L’évaluation de tous ces gestes médicaux par essais cliniques pouvait maintenant avoir lieu. Afin d’avoir une véritable exposition clinique, le bassin de population nécessitant une intervention en soins avancés devait être large et représentatif. L’île de Montréal/Laval était donc tout indiquée. Le CDM a reçu des rapports puisque les protocoles sont considérés comme des actes médicaux. Des ententes ont dû être conclues avec la Régie de l’assurance maladie du Québec.
- Formation universitaire.
Étant donnée l’absence d’un modèle d’études universitaires en soins avancés, il a été difficile de développer le parcours de formation qui dicte les cadres de formation et les procédures de reprise et d’obtenir l’acceptation finale de la part de l’Université de Montréal. Pour l’instant, cette université est la seule à offrir la formation.
Qui peut s’inscrire en soins avancés à l’Université de Montréal?
Tout technicien ambulanciers-paramédicaux qui exerce présentement cette profession ou tout élève diplômé possédant 24 mois d’expérience de travail à temps plein. Il n’est pas nécessaire d’avoir un DEC pour accéder à la formation universitaire. Par contre, seule la corporation Urgences-Santé embauchera des soins avancés pour l’instant. Une cohorte annuelle de 20 étudiants amorcera la formation prochainement. Le programme s’échelonne sur 4 sessions à temps complet (soit soixante (60) crédits).
- Ce qui reste à faire
L’acceptation finale du CDM pour les protocoles intervention, le financement du programme universitaire ainsi que le financement du déploiement des ressources terrain pour urgence santé restent à faire. Pour l’instant, le nombre total de techniciens ambulanciers-paramédicaux en soins avancés est indéterminé. L’évaluation de la pertinence du service et du déploiement sur le reste du territoire québécois constitue une étape à réaliser prochainement.

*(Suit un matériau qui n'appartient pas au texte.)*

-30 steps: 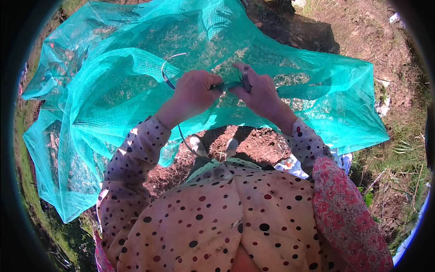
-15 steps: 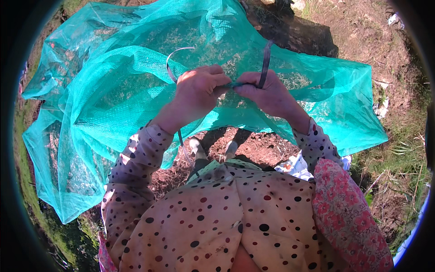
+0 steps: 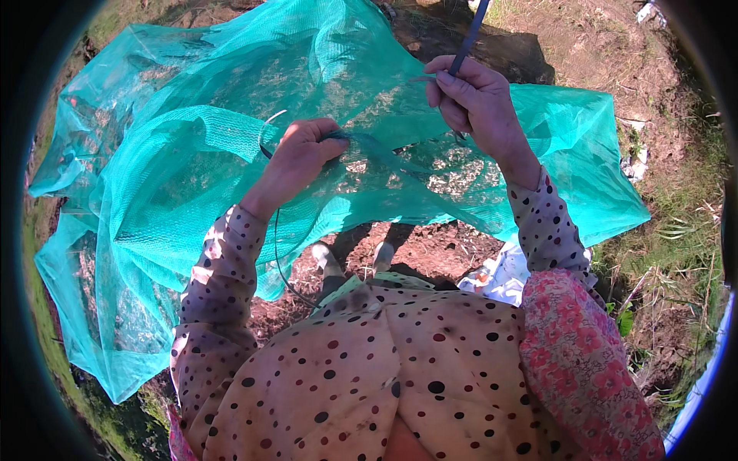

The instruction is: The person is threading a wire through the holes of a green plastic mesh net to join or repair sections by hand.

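Head view: a left hand (image 3: 300,157) is pinching a green net (image 3: 192,165) while a right hand (image 3: 486,107) is holding a dark strip (image 3: 469,40)

Both bare hands are showing above the net, well apart, with the right one sitting farther up the view. The left is closing its thumb and forefinger on a gathered bit of the mesh; its other fingers are curling out of sight. The right is gripping the flat strip between thumb and fingers, and one length is pointing up and away past the fingertips. Short dark ends are also showing beside and below that hand.

A thin cord-like strip (image 3: 277,242) is hanging below the left wrist and curving toward the waist, while a paler tip is arching above the same hand. Whether these are one piece, I cannot tell.

The net is spreading in loose folds across the ground ahead, reaching well to both sides. Two pale shoes (image 3: 324,255) are standing on reddish soil (image 3: 438,250) just below its near edge. A white and blue bundle (image 3: 503,278) is lying near the right forearm. The person is wearing a dotted top (image 3: 361,369), and pink floral cloth (image 3: 580,361) is covering the right upper arm. Grass (image 3: 684,238) is growing at the right.
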The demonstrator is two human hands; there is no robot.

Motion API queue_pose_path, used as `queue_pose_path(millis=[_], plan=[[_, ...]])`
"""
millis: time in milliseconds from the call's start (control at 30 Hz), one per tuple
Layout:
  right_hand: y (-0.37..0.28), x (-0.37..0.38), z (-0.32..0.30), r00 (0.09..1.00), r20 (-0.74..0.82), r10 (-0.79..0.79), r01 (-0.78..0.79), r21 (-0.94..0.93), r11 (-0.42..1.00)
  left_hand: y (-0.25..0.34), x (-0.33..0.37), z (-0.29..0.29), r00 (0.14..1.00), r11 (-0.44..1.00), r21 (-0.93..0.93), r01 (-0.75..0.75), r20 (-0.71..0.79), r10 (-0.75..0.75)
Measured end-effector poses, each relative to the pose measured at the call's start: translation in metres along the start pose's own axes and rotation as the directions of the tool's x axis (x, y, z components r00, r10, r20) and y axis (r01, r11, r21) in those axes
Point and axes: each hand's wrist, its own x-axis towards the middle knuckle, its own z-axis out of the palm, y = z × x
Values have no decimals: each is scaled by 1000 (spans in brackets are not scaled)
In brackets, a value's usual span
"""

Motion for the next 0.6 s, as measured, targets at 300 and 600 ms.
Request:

Bref, avant de voir ce type de service dans les régions de Québec, soient celles de Chaudière-Appalaches et de l’Estrie, beaucoup de travail reste à accomplir. Bien entendu, cela nécessitera encore beaucoup de temps. Nous suivrons de près l’évolution de ces travaux et nous vous en tiendrons informés.
Mythe ou réalité pour notre région? Bien malin celui qui pourra faire cette prédiction audacieuse!